La perspective de médias ou de contenus générés automatiquement, rapidement et à moindre coût par des algorithmes d'apprentissage automatique peut rendre la narration interactive plus abordable pour les studios et les téléspectateurs. Ces derniers ont beaucoup plus d'options pour développer l'histoire eux-mêmes. Mais à ce stade, cela devient plus un jeu vidéo qu'un récit. Et quand l'algorithme pourra-t-il atteindre le niveau créatif d'une équipe d'écrivains talentueux ? Peut-être faudra-t-il vraiment attendre l'avènement de la singularité technologique de Ray Kurzweil.

À la fin…

À la fin d'une journée de travail, les gens aiment les histoires et ils aiment qu'on leur raconte.
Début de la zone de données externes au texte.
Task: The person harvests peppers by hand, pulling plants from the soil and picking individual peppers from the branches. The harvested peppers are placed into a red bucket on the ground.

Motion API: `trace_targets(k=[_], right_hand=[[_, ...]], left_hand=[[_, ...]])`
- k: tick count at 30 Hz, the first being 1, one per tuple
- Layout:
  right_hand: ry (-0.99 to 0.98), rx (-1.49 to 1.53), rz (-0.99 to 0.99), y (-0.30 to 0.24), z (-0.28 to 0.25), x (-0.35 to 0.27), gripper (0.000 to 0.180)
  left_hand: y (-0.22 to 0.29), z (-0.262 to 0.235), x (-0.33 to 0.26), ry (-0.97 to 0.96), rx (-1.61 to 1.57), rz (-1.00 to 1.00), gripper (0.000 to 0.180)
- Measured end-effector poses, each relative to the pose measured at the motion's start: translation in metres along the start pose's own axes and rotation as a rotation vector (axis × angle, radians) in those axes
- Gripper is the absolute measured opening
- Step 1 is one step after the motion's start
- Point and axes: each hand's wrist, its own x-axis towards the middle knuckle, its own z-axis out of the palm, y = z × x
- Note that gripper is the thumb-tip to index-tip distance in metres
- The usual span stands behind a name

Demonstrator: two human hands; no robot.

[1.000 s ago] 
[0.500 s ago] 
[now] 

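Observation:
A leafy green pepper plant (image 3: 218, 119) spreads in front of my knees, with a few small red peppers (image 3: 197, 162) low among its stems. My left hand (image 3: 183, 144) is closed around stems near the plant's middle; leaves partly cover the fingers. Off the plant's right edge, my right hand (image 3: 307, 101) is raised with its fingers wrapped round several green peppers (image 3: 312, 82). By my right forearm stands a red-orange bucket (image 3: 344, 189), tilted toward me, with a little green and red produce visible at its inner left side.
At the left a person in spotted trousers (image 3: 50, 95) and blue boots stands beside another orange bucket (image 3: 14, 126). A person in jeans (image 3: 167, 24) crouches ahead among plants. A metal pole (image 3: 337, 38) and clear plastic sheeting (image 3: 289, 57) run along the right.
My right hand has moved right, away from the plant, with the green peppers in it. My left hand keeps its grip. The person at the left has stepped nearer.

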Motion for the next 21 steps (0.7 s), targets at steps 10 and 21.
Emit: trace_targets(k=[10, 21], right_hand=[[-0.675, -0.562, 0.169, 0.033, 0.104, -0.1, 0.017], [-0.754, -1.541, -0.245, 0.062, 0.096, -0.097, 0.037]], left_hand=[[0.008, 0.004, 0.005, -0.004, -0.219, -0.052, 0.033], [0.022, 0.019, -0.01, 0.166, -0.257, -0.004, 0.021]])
Veulent-ils vraiment agir pour prendre des décisions narratives sur l'histoire qu'ils regardent ou lisent ? Le contenu passif peut être très controversé, les téléspectateurs se distinguant s'ils l'aiment ou le détestent, mais il y a du pouvoir et il y a un sens à son existence. Pour l'autre c'est difficile à dire maintenant.

La narration interactive est-elle vraiment le « futur » du divertissement ? Probablement de la même manière que les jeux vidéo. C'est-à-dire, qu'ils soient appréciés sur un appareil mobile, comme une console, un Mac, en direct, à la demande, en podcast, AR/VR ou toute autre forme introduite par la prochaine vague de plateformes de jeux vidéo. Je doute (c'est Mike Raab), cependant, que la « narration interactive » comme Bandersnatch jouera un rôle important dans l'avenir du divertissement télévisé ou cinématographique.